#### [WORK REQUEST]
Find the lines of the material below that include the string "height", then copy each one.

*** DATASET EXTRACT

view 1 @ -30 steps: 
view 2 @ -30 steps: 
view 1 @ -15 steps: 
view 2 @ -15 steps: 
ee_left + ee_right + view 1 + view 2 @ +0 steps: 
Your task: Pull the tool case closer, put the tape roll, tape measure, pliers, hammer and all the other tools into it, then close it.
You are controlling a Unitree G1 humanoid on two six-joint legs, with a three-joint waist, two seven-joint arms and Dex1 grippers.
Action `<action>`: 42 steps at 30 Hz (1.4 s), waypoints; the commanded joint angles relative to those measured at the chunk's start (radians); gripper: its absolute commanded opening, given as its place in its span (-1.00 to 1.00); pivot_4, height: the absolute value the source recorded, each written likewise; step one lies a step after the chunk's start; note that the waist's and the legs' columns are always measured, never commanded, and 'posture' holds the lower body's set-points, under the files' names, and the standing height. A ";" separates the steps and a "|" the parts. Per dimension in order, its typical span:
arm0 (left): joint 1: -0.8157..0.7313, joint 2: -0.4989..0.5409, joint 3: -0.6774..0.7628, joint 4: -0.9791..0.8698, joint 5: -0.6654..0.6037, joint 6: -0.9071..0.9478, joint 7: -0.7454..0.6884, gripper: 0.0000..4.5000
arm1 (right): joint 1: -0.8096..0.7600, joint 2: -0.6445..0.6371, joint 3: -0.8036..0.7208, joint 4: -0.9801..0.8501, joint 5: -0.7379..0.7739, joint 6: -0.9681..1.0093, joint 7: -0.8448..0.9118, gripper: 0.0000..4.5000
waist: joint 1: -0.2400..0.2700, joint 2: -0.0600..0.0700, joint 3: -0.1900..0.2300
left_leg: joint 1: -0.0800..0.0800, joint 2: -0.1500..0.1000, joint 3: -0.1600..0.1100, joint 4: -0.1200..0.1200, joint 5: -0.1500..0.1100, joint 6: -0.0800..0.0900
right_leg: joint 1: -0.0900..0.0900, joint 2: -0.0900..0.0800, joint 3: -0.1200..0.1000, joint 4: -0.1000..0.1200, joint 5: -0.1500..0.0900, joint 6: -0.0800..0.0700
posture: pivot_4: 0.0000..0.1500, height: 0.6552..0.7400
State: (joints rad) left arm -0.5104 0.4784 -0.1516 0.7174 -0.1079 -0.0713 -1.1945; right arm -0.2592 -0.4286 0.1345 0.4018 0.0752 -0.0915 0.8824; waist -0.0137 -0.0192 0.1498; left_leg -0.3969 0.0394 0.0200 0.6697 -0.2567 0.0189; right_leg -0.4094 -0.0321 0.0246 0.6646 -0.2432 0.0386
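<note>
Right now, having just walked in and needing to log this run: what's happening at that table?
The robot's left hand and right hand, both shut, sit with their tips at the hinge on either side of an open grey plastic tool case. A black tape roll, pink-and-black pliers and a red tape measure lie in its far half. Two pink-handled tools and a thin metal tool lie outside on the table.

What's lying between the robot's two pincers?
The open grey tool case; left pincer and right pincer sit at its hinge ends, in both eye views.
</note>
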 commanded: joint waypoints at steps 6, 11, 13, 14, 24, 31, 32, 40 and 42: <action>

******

#### [RESPONSE AREA]
Action `<action>`: 42 steps at 30 Hz (1.4 s), waypoints; the commanded joint angles relative to those measured at the chunk's start (radians); gripper: its absolute commanded opening, given as its place in its span (-1.00 to 1.00); pivot_4, height: the absolute value the source recorded, each written likewise; step one lies a step after the chunk's start; note that the waist's and the legs' columns are always measured, never commanded, and 'posture' holds the lower body's set-points, under the files' names, and the standing height. A ";" separates the steps and a "|" the parts. Per dimension in order, its typical span:
posture: pivot_4: 0.0000..0.1500, height: 0.6552..0.7400

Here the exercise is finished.